▸ Problem description: Begin with the first line of the material and write out each line exactly, ending with the line that contains "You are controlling". Pictures are not part of the copy.
+++++
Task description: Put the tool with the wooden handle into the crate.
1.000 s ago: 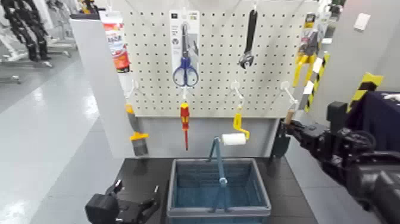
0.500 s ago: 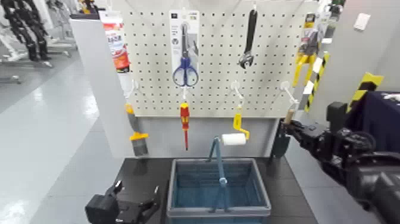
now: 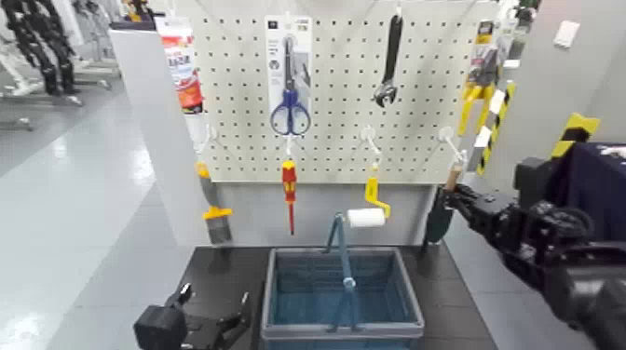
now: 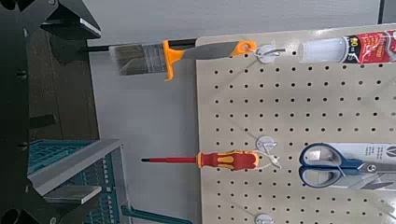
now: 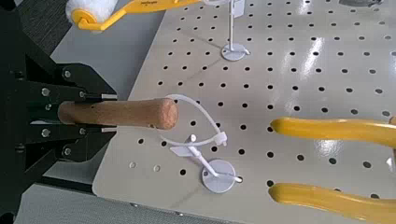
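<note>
The tool with the wooden handle [image 3: 436, 219] hangs at the pegboard's right edge, dark blade pointing down. My right gripper [image 3: 456, 197] is shut on its tan handle [image 5: 131, 112]. In the right wrist view the handle's white cord loop [image 5: 201, 117] is still around the white peg hook [image 5: 219, 173]. The blue-grey crate [image 3: 279, 302] stands on the black table below, to the left of the tool, with its hoop handle upright. My left gripper [image 3: 212, 312] rests low at the table's front left, open and holding nothing.
The pegboard carries blue scissors [image 3: 291, 102], a red-and-yellow screwdriver [image 3: 290, 186], a yellow paint roller [image 3: 371, 209], a wrench [image 3: 389, 60], a paintbrush [image 3: 212, 209] and yellow-handled pliers [image 3: 475, 93]. The paint roller hangs just above the crate's far rim.
My right arm has shifted slightly upward with the tool still in its grip. The left arm and the crate have not moved.
</note>
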Tool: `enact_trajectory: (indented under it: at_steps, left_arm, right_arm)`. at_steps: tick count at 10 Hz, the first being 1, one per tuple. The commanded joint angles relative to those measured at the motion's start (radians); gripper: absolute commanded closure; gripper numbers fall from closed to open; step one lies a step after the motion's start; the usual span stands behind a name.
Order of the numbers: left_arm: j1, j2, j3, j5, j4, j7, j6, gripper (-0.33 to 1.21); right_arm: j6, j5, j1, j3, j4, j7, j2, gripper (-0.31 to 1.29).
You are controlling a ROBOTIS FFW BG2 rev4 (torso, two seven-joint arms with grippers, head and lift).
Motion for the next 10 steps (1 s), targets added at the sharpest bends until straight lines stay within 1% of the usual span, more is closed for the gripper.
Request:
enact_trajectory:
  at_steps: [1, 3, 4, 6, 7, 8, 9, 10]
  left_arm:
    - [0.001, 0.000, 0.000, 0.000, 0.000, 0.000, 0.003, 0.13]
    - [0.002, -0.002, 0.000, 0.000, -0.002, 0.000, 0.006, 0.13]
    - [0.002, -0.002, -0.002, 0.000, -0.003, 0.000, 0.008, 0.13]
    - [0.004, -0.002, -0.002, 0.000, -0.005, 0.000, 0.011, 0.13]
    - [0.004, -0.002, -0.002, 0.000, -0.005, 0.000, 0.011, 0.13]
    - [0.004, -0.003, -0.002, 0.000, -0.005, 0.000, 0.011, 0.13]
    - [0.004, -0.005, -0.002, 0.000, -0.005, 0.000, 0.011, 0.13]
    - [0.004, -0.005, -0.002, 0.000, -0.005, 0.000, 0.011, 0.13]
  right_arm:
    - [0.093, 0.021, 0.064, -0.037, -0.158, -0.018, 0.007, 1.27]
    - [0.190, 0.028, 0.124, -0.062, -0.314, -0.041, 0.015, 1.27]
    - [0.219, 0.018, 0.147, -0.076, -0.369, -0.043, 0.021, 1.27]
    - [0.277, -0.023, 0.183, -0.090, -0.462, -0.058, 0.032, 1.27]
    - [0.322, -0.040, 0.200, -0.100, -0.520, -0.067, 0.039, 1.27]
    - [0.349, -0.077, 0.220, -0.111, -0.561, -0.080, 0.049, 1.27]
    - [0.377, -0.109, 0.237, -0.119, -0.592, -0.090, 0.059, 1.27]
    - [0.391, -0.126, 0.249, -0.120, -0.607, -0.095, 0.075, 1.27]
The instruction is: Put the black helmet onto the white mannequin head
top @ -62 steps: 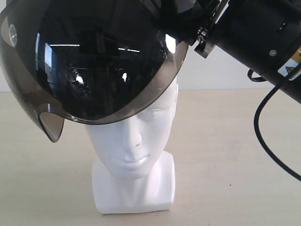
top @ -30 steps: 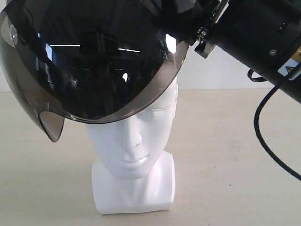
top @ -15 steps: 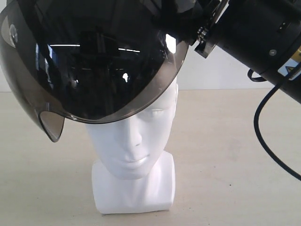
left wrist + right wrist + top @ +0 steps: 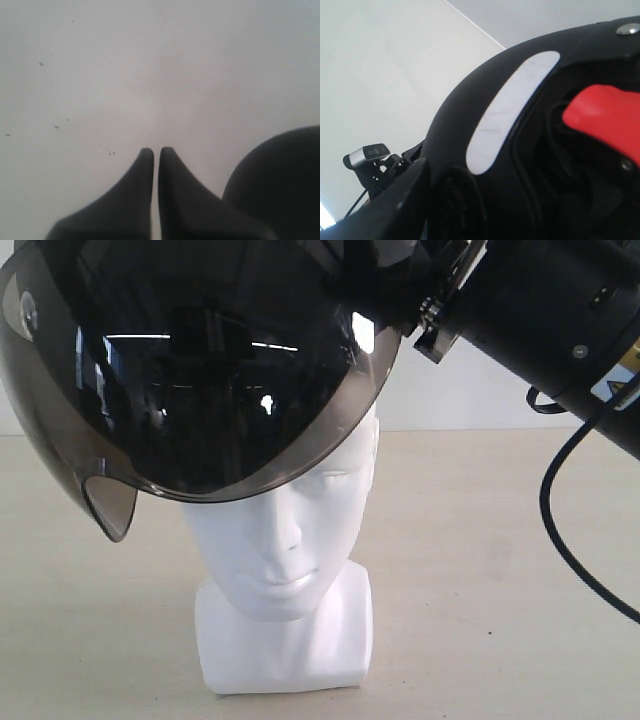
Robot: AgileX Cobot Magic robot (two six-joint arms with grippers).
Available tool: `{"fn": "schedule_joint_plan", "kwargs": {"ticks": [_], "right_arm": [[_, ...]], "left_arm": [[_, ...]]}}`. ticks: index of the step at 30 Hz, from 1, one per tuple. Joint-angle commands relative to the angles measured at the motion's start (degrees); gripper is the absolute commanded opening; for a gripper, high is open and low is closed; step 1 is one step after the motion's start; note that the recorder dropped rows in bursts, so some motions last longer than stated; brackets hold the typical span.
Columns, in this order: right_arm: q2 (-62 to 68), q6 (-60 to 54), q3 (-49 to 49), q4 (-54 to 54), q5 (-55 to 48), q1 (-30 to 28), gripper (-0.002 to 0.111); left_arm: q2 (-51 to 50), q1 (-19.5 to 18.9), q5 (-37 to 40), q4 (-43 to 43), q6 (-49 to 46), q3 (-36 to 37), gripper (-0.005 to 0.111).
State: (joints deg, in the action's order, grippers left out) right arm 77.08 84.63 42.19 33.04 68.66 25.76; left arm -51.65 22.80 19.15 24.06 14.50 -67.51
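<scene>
Smoky brown visor point(image 4: 200, 440) fills the exterior view. The black helmet point(image 4: 462, 112) hangs over the crown of the white mannequin head point(image 4: 290, 530), tilted, with the visor's edge across the forehead and the face bare below. Not seated yet, I'd say. My right gripper point(image 4: 427, 195) pinches the shell at its rim, 1 finger point(image 4: 395, 210) lying outside it. I reckon that grip leaves the opening free to slide down over the skull.

My left gripper point(image 4: 156, 152) idles above the pale table point(image 4: 100, 75), its 2 fingers pressed together on nothing, well out of the way.

Any writing? The white oval patch point(image 4: 510, 110) on the shell is blank and the red tab point(image 4: 605, 115) is bare. The yellow label point(image 4: 622, 380) on my right arm is too cropped to read.
</scene>
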Motion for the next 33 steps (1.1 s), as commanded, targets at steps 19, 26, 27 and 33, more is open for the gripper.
{"fn": "schedule_joint_plan", "kwargs": {"ticks": [19,26,27,33], "right_arm": [[-1.67,-4.57,0.50,-4.33,-0.39,-1.57,0.000],[-1.67,-5.05,0.50,-4.26,-0.81,-1.57,0.000],[-1.67,-5.19,0.50,-4.16,-1.03,-1.57,0.000],[-1.67,-5.80,0.50,-4.16,-4.91,-1.57,0.000]], "left_arm": [[-18.16,0.44,45.83,-53.37,-74.63,-31.94,0.004],[-20.17,0.44,45.45,-52.93,-73.57,-31.94,0.004],[-20.64,0.44,44.89,-52.31,-72.82,-31.94,0.004],[-21.95,0.44,40.23,-49.77,-71.80,-31.94,0.004]]}}
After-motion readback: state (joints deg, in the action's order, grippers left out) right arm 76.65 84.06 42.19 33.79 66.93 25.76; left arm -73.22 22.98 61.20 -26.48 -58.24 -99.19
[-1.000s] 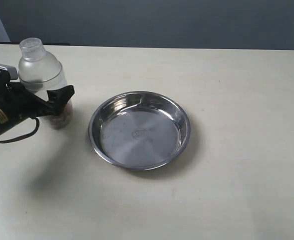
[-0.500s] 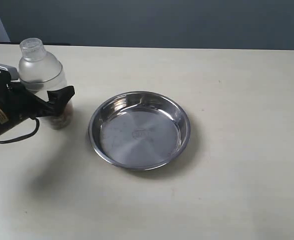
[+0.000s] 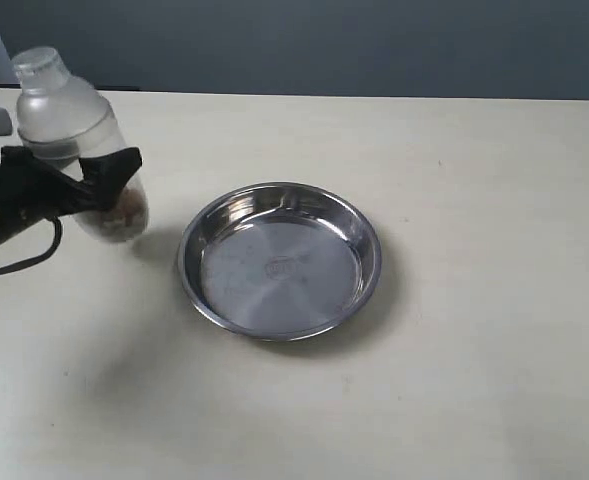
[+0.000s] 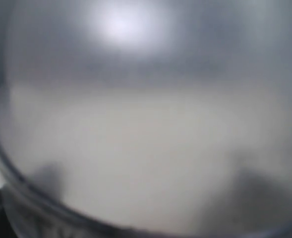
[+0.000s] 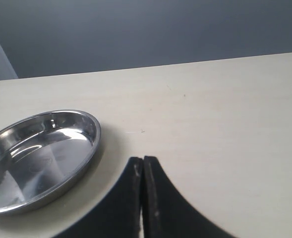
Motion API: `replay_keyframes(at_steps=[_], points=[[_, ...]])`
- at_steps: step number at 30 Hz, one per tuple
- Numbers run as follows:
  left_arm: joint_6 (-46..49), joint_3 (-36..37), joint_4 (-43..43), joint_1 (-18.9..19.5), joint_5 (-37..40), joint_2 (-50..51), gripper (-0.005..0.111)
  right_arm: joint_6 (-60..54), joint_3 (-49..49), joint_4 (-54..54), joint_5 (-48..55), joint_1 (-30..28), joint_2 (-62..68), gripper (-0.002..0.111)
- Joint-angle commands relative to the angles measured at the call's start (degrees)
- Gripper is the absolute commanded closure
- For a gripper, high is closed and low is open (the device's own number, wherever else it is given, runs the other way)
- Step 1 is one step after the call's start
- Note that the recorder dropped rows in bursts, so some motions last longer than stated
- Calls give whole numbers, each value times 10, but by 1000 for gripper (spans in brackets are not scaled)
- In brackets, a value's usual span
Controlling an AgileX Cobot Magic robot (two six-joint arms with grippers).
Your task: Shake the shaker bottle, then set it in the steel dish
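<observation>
- My left gripper is clamped around the bottle, with its fingers spread wide on the body.
- The bottle is tilted, its cap leaning away from the dish and the brown granules sitting at its base.
- It is beside the dish, not in it.
- My right gripper has its fingers pressed together with nothing between them, over the table.

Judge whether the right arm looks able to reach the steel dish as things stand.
Probably yes. The right gripper, fingers shut, hangs over bare table beside the steel dish, with nothing between them. The shaker bottle is on the dish's far side, out of the way.
</observation>
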Motion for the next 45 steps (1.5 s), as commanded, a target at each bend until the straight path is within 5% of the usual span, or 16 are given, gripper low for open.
replay_keyframes(at_steps=[1, 11, 16, 19, 21, 25, 28, 30, 33, 36, 39, 41, 45], points=[[-65, 4, 56, 0, -35, -127, 106, 0, 1, -3, -6, 1, -2, 109], [-183, 0, 160, -13, -35, -266, 106, 0, 1, -3, -6, 1, -2, 109], [-163, -22, 175, -98, -35, -261, 106, 0, 1, -3, -6, 1, -2, 109], [-136, -31, 181, -173, 141, -231, 106, 0, 1, -3, -6, 1, -2, 109], [-108, -32, 178, -201, 144, -215, 106, 0, 1, -3, -6, 1, -2, 109], [-102, -89, 75, -205, 130, -290, 106, 0, 1, -3, -6, 1, -2, 109], [-238, -102, 229, -231, 267, -293, 106, 0, 1, -3, -6, 1, -2, 109], [-290, -109, 304, -233, 283, -296, 106, 0, 1, -3, -6, 1, -2, 109], [-273, -162, 267, -234, 257, -399, 106, 0, 1, -3, -6, 1, -2, 109], [-372, -121, 293, -234, 346, -368, 106, 0, 1, -3, -6, 1, -2, 109], [-376, -143, 298, -234, 222, -375, 106, 0, 1, -3, -6, 1, -2, 109], [-368, -171, 277, -237, 210, -403, 106, 0, 1, -3, -6, 1, -2, 109], [-374, -136, 311, -251, 324, -375, 106, 0, 1, -3, -6, 1, -2, 109]])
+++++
▸ Expected output:
Task description: Put the tool with the wooden handle into the crate.
1.000 s ago: 
0.500 s ago: 
now: 
now: 
now: 
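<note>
The tool with the wooden handle [image 3: 436, 219] hangs at the pegboard's right edge, dark blade pointing down. My right gripper [image 3: 456, 197] is shut on its tan handle [image 5: 131, 112]. In the right wrist view the handle's white cord loop [image 5: 201, 117] is still around the white peg hook [image 5: 219, 173]. The blue-grey crate [image 3: 279, 302] stands on the black table below, to the left of the tool, with its hoop handle upright. My left gripper [image 3: 212, 312] rests low at the table's front left, open and holding nothing.
The pegboard carries blue scissors [image 3: 291, 102], a red-and-yellow screwdriver [image 3: 290, 186], a yellow paint roller [image 3: 371, 209], a wrench [image 3: 389, 60], a paintbrush [image 3: 212, 209] and yellow-handled pliers [image 3: 475, 93]. The paint roller hangs just above the crate's far rim.
My right arm has shifted slightly upward with the tool still in its grip. The left arm and the crate have not moved.
</note>
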Tool: `enact_trajectory: (indented under it: at_steps, left_arm, right_arm)`. at_steps: tick count at 10 Hz, the first being 1, one per tuple. The commanded joint angles relative to those measured at the motion's start (radians); gripper: absolute commanded closure; gripper numbers fall from closed to open; step one lies a step after the motion's start; the usual span stands behind a name.
Order of the numbers: left_arm: j1, j2, j3, j5, j4, j7, j6, gripper (-0.33 to 1.21); right_arm: j6, j5, j1, j3, j4, j7, j2, gripper (-0.31 to 1.29).
You are controlling a ROBOTIS FFW BG2 rev4 (torso, two seven-joint arms with grippers, head and lift).

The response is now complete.